◆ **REQUIREMENT**
Give back exactly the lines of the material below that start at the line containing "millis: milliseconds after" and end at the line containing "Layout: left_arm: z", and no others.

##############################

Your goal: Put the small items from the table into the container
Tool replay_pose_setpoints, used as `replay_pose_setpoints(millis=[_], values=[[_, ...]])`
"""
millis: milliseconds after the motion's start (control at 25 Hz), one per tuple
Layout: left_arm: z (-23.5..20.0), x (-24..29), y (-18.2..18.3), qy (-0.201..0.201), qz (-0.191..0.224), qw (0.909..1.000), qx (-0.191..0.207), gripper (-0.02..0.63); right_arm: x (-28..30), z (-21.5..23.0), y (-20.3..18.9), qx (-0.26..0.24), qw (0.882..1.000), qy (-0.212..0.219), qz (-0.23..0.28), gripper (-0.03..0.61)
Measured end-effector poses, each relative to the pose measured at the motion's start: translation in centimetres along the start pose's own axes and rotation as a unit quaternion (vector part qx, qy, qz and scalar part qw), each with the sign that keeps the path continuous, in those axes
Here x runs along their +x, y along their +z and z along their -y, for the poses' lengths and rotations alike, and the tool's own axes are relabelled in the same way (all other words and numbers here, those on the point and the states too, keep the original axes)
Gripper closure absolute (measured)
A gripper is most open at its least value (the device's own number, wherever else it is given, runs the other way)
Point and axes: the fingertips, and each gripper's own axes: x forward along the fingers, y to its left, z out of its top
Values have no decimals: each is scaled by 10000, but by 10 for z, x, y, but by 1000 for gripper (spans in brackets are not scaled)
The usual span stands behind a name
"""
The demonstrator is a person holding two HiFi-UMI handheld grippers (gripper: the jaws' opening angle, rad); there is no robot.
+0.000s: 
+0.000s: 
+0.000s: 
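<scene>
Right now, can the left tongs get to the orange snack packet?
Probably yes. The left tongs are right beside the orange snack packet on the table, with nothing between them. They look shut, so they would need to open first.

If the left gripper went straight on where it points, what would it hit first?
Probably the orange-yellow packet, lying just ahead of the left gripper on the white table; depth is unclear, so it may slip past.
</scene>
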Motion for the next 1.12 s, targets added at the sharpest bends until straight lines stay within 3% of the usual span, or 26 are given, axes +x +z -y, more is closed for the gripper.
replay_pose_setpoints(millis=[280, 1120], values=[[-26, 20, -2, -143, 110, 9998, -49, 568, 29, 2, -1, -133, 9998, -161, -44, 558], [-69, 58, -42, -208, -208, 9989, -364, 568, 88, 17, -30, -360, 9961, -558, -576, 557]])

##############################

◆ **ANSWER TO THIS TASK**
millis: milliseconds after the motion's start (control at 25 Hz), one per tuple
Layout: left_arm: z (-23.5..20.0), x (-24..29), y (-18.2..18.3), qy (-0.201..0.201), qz (-0.191..0.224), qw (0.909..1.000), qx (-0.191..0.207), gripper (-0.02..0.63); right_arm: x (-28..30), z (-21.5..23.0), y (-20.3..18.9), qx (-0.26..0.24), qw (0.882..1.000), qy (-0.212..0.219), qz (-0.23..0.28), gripper (-0.03..0.61)

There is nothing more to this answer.